Trumbull prosecutor continues claims against overturning Hamad conviction


WARREN

The Trumbull County Prosecutor’s Office argued in a Friday filing there was plenty of evidence that Nasser Hamad was guilty of aggravated murder of two young men who went to his house in Howland in 2017 and there was no reason for the judge to instruct jurors that they could find him guilty of lesser charges of voluntary manslaughter.

The office’s response to the appeal arguments Hamad’s attorney filed earlier said case law didn’t allow Hamad’s attorney to present expert testimony from a psychologist that Hamad suffered from post-traumatic stress disorder at the time of the shootings.

Hamad, who lived on state Route 46 near the Eastwood Mall complex, was sentenced to 36 years to life in prison last November for shooting to death two people and injuring three others who went to his house Feb. 25, 2017, as part of an ongoing dispute.

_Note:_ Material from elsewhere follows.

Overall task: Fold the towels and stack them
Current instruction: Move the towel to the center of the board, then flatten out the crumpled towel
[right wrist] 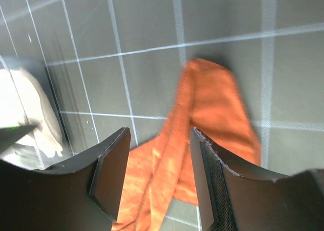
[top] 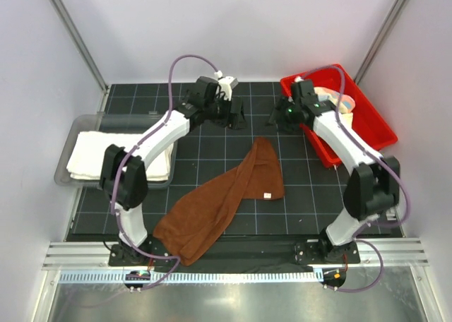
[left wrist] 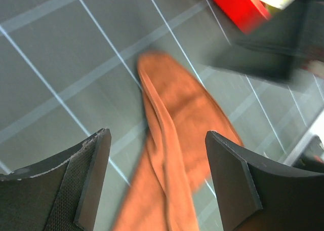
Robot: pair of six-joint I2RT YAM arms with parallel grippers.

Hamad’s family apparently wishes to continue with the appeal despite Hamad’s death in September at age 49 while being treated for cancer in a prison hospital.

Hamad’s appeals attorney, Samuel Shamansky of Columbus, argued that Judge Ronald Rice’s not allowing jurors to consider voluntary manslaughter instead of aggravated murder was the foremost reason Hamad’s convictions and sentence should be overturned.

The lesser manslaughter charge is for killing someone when “under the influence of sudden passion or in a sudden fit of rage brought on by serious provocation by the victim that was reasonably sufficient to incite the person to use deadly force,” prosecutors said.